Exercise prompt: Your answer must be the lines from the first one in the material through the line with "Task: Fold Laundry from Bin", retyped exactly and with no pictures.

Recorded information:
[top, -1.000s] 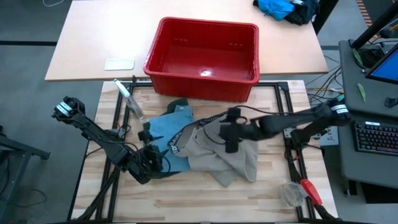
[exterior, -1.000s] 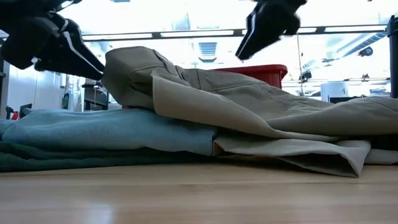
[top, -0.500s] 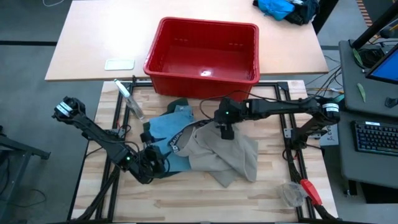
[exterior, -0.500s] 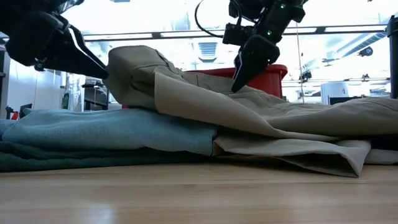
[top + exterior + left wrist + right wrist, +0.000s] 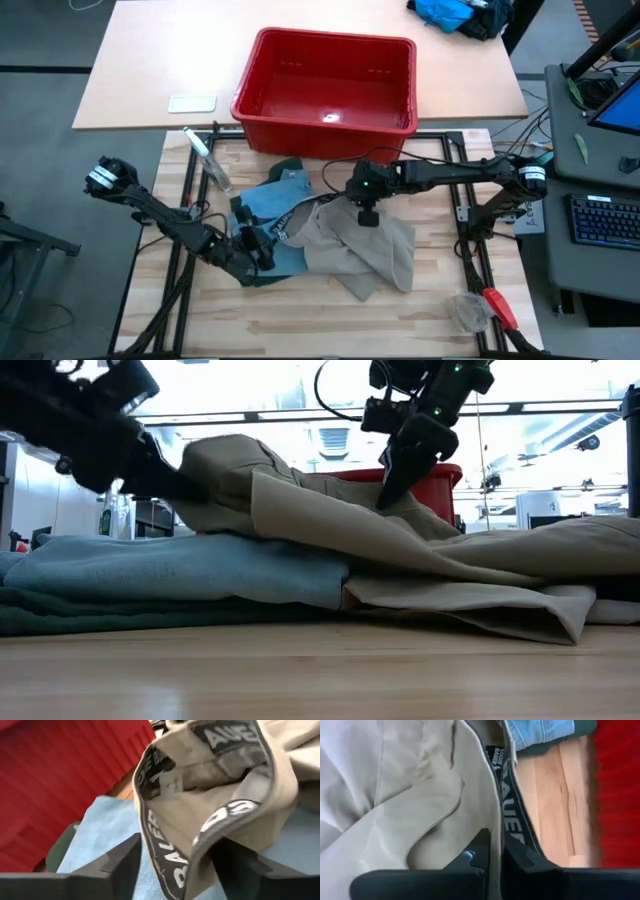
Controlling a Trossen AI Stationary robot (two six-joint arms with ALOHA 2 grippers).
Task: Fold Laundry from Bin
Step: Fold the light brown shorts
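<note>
The laundry lies heaped on the wooden table [image 5: 430, 290]. A khaki piece [image 5: 365, 250] is on top, over light blue denim [image 5: 262, 208] and a dark green garment [image 5: 288, 166]. The red bin [image 5: 325, 85] stands behind the heap. My right gripper [image 5: 366, 216] is shut on the khaki piece at its far side. My left gripper [image 5: 175, 870] is open at the heap's left. Its fingers stand on either side of the khaki piece's black lettered waistband [image 5: 165, 855]. My right gripper pinches the khaki piece at its waistband edge [image 5: 496, 827] between its two fingers [image 5: 480, 851], beside the black lettered band. It comes from above, slanting down [image 5: 385, 488]. The cloth rises a little to the fingers and the rest lies on the heap. Whether my left gripper's fingers touch the waistband, I cannot tell.
A clear bottle [image 5: 210, 160] lies at the table's far left. A red-handled tool [image 5: 497, 305] and a clear lump [image 5: 466, 312] lie near the right front corner. A bright blue heap [image 5: 450, 12] sits on the far table, and a keyboard [image 5: 605, 220] is at the right.
My right gripper has swung toward the table's far left and come down onto the khaki piece's waistband. The cloth there now stands a little higher. My left gripper has moved toward the table's right and sunk, so that its fingers now flank the waistband.
</note>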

Your solution:
[top, -1.000s] 
[exterior, -1.000s] 
[top, -0.500s] 
[exterior, -0.500s] 
[top + exterior + left wrist + right wrist, +0.000s] 
Controlling a Trossen AI Stationary robot (two six-joint arms with ALOHA 2 grippers).
Task: Fold Laundry from Bin

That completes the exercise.